DEAR HARRIETTE: A longtime -- but not necessarily close -- buddy of mine has struggled financially for the entire time that I’ve known her. This year, she told me that she is making it her mission to move out of our college town to a city where she can start fresh. She has decided to move to Los Angeles. She started a GoFundMe to fund her travel needs, security deposit, and first and last month's rent for an apartment in the city. She told me she doesn’t have a job lined up, but she believes she will be able to find something fairly quickly when she arrives.

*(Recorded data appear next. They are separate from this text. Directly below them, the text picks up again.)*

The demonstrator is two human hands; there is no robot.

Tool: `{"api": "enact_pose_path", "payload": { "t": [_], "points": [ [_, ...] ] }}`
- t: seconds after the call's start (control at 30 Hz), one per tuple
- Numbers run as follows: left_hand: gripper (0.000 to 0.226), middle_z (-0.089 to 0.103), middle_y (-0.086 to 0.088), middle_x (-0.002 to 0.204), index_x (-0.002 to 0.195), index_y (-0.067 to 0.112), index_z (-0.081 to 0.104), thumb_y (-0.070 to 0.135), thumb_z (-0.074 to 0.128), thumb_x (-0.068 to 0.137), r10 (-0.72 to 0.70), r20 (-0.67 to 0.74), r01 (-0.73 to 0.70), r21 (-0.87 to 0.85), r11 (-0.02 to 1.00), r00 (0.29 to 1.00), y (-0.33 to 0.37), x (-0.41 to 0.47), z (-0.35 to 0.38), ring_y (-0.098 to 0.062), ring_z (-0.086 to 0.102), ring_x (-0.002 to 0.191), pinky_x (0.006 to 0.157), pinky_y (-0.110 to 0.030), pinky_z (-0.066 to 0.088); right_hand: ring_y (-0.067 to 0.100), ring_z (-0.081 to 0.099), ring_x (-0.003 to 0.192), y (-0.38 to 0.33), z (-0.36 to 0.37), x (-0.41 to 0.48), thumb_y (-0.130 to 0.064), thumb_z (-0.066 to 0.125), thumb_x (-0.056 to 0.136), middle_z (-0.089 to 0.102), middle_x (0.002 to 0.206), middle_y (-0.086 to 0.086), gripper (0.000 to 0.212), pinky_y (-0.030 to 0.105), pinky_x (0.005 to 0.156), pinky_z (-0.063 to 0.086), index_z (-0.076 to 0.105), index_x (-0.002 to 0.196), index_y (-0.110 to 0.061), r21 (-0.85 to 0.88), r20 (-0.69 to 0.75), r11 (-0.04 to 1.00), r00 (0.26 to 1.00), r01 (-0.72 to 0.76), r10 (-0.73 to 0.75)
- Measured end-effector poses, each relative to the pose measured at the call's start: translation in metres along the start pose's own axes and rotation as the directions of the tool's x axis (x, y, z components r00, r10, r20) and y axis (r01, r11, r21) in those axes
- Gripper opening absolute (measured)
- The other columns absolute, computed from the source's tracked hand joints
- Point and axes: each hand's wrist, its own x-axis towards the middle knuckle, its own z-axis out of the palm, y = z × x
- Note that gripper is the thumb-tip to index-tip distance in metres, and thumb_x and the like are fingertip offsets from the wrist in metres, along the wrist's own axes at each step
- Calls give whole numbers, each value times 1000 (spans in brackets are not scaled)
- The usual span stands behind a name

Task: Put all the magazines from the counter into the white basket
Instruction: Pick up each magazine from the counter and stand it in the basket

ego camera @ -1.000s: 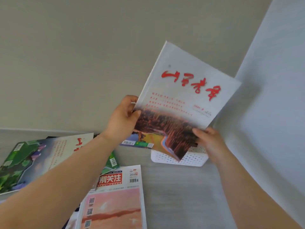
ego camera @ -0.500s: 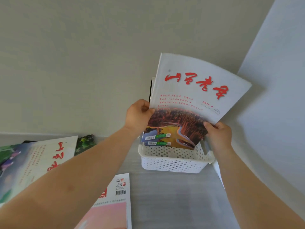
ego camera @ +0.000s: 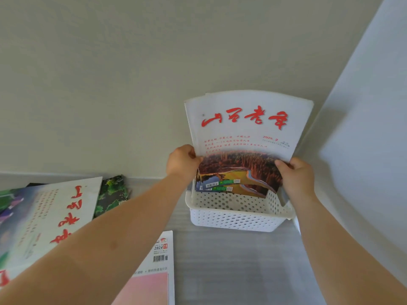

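Over the white basket (ego camera: 237, 219), the left hand (ego camera: 181, 162) and right hand (ego camera: 297, 176) grip the upright magazine (ego camera: 246, 137) between them.

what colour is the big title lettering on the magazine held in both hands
Red, on the white-topped paper magazine; the head view shows it best.
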Motion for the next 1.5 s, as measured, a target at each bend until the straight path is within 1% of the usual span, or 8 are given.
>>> {"api": "enact_pose_path", "payload": {
  "t": [0.2,0.33,0.47,0.6,0.7,0.83,1.17,1.5],
  "points": [
    [8,59,-6,79,85,6,62,13,59,81,2,-44,-1,6,1000,999,-6,6,0,-23,52,73,62,-26,40,18,54,78,6,11,-1,-11,55,85,60,85,3,18,22,61,41,65,98,-4,-9,22,999,999,-45,45],
    [13,67,-14,90,90,5,62,14,59,81,-6,8,5,61,998,1000,-9,7,7,-24,52,74,66,-28,41,29,59,88,22,13,-4,-11,55,85,64,91,12,18,38,80,48,64,98,-3,-46,31,991,992,-123,124],
    [19,65,-14,104,100,5,57,9,56,82,35,-10,-34,64,997,999,-5,10,16,-27,58,84,72,-33,48,35,57,96,29,15,3,-8,55,83,62,104,21,20,30,73,39,58,101,1,-200,16,978,998,-64,68],
    [45,49,-9,126,122,12,41,7,59,81,34,-103,-34,-1,999,994,-4,16,20,-26,57,98,80,-36,48,31,46,118,24,21,8,-6,58,81,45,132,17,49,37,98,40,40,127,-6,-131,-81,988,994,-83,73],
    [40,56,-12,120,123,11,43,11,54,85,12,-63,-10,36,999,998,-5,19,22,-29,57,100,79,-34,46,29,48,117,24,26,8,-4,58,81,46,133,15,54,28,91,36,36,130,-9,-110,-53,992,997,-68,62],
    [32,63,-14,113,119,10,48,16,49,88,7,-26,-4,124,992,1000,-7,20,20,-31,59,98,73,-31,43,32,44,122,25,30,5,0,57,79,47,131,16,55,49,102,39,35,129,-10,-171,64,984,996,-43,55],
    [32,59,-6,121,119,14,52,22,51,88,35,-4,-35,70,997,999,-20,-15,-10,-21,57,105,80,-26,41,37,39,126,2,15,-31,-2,53,81,40,138,19,56,53,105,34,33,133,-10,-238,35,971,999,22,-14],
    [22,68,-5,108,105,13,64,13,54,86,-89,-13,90,73,993,996,-119,-116,-140,-12,57,86,81,-22,41,33,39,124,-51,64,-151,3,55,79,44,133,21,49,39,105,29,42,126,-1,-170,130,972,982,159,-138]
  ]
}}
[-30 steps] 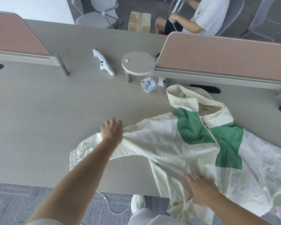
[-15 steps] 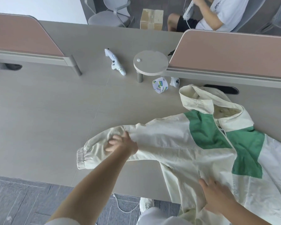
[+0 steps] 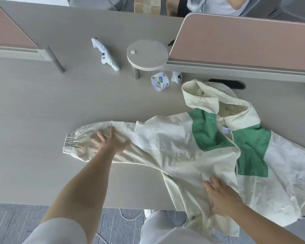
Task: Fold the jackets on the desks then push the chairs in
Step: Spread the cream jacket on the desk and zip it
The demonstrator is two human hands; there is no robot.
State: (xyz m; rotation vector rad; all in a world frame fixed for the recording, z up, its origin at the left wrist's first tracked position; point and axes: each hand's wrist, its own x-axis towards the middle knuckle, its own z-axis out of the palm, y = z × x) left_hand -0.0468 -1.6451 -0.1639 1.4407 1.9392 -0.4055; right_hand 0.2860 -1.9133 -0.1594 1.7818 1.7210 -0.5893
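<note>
A cream hooded jacket [image 3: 167, 138] with green chest panels lies front up on the grey desk [image 3: 33, 111]. Its hood points toward the far divider, and its hem hangs over the near edge. One sleeve stretches flat to the left, ending in an elastic cuff. My left hand [image 3: 109, 142] lies flat on that sleeve near the cuff, fingers spread. On the jacket's lower front beside the zip, my right hand [image 3: 220, 196] presses with straight fingers. No chair of mine is in view.
A white controller [image 3: 105, 54], a round raised stand [image 3: 147, 55], a roll of printed tape [image 3: 159, 83] and a small white object [image 3: 176, 77] sit behind the jacket. Pink dividers [image 3: 245, 41] border the desk. A person sits beyond the right divider. A cable lies on the floor.
My left hand let go of the bunched sleeve and now lies open on it, the sleeve spread flat leftward. My right hand stays pressed on the jacket's front.
</note>
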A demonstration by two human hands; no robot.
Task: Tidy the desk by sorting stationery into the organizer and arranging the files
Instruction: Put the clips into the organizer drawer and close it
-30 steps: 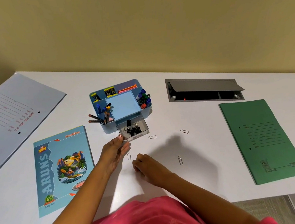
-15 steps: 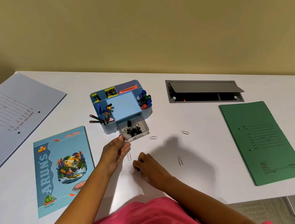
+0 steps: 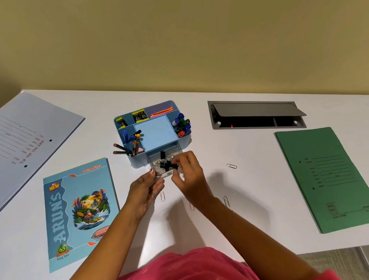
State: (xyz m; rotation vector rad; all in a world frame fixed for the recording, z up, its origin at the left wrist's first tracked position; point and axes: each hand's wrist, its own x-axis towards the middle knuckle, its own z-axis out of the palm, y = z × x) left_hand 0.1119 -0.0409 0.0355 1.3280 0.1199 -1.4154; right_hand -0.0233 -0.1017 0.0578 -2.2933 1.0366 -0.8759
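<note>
The right hand [image 3: 188,173] hovered over the organizer's [image 3: 153,131] clear drawer [image 3: 160,175], which stood pulled out at the front. Its fingertips pinched a black binder clip [image 3: 174,165] just above the heap of clips already inside. The left hand [image 3: 145,188] appeared to grip the drawer's near left corner between finger and thumb, probably to steady it. The likeliest slip was a release too near the drawer's front lip, bouncing the clip out onto the desk [image 3: 253,223], and the crowded heap made that easier. A tug from the left hand could also drag the drawer free or shift the whole organizer. Pencils [image 3: 122,148] leaning out of the left compartment sat close enough to be knocked by a careless wrist. Several paper clips [image 3: 226,201] lay loose near the forearms, thin and flat, probably awkward to lift and easy to sweep toward the near edge. Open desk lay to the right, between the drawer and the green file [image 3: 329,178]. The notebook [image 3: 78,211] hemmed the left, with the pale file [image 3: 23,142] farther off.
</note>
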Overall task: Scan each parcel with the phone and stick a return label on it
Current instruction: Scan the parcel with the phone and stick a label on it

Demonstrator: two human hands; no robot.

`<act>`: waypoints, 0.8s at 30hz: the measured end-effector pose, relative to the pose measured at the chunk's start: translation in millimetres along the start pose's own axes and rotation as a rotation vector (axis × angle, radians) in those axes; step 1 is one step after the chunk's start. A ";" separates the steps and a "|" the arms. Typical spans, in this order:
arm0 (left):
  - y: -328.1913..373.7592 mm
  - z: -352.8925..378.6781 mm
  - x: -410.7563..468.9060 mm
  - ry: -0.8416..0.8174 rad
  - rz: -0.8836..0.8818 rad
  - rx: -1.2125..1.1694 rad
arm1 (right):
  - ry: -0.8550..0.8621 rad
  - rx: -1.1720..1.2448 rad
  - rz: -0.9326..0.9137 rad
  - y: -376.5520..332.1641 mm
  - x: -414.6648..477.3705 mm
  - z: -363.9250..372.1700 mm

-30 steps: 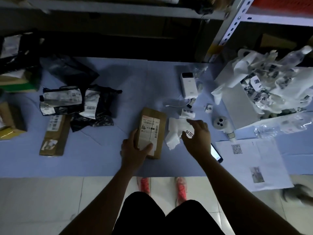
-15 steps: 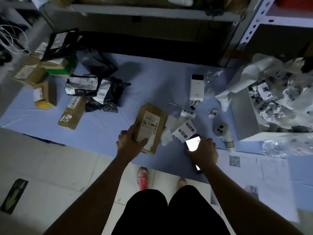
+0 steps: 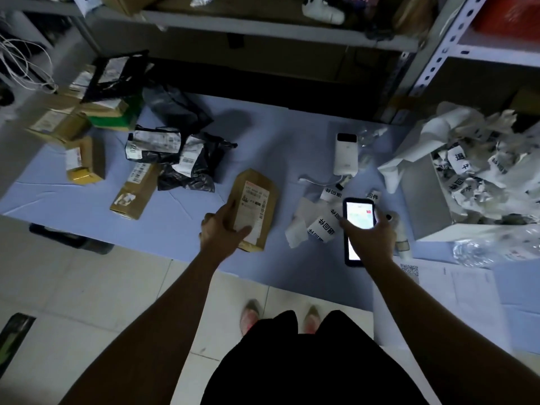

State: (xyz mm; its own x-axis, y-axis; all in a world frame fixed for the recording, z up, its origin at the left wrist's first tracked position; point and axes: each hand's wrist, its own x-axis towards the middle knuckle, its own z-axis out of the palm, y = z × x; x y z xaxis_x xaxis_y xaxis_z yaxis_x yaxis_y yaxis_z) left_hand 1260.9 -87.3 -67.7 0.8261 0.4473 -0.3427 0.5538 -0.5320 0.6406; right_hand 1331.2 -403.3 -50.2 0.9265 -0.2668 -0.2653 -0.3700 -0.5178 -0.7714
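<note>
Right hand (image 3: 371, 241) grips the lit phone (image 3: 358, 214); the parcel (image 3: 257, 200) (long axis pointing away) lies leftward, gripped by my left hand (image 3: 221, 232).

Parcel (image 3: 253, 209) left of phone (image 3: 358, 220); both on table (image 3: 280, 147)

Two bare forearms extend from the bottom corners of the view, angled inward and forward, ending well apart near the front edge of the table (image 3: 277, 147). The left hand (image 3: 222, 230) lies left of centre with a straight wrist; its thumb rests across the top face of a brown parcel (image 3: 258, 200) and its fingers curl round the parcel's left edge, gripping the near end. The right hand (image 3: 371, 238) is just over the table's front edge, back of the hand upward, holding a phone (image 3: 358, 215) by its sides, thumb at the lit screen's left edge, fingers round the right
</note>
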 end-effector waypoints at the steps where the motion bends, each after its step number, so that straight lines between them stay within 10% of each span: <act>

I think it’s foolish of her to move to the most expensive city in America without a plan, and I also refuse to make a donation for her living arrangements. I myself can’t afford to live in Los Angeles, and I have a job. Am I wrong for not supporting this move? -- Be Realistic
DEAR BE REALISTIC: You have every right to invest your money as you choose. This decision sounds reckless based on your friend’s history. Rather than simply not contributing, you may want to speak to your friend. You can tell her what you think about her latest idea. Don’t simply shoot it down. Instead, remind her of how expensive it is to live in Los Angeles. Recommend that she take the time to secure a job before moving. Alternatively, you can suggest that she slow down and develop a strategy for her life rather than jumping up and moving so quickly.
It is likely that your friend will do whatever she wants, but as someone who cares for her, you can at least let her know what you believe is best for her. Then leave it alone.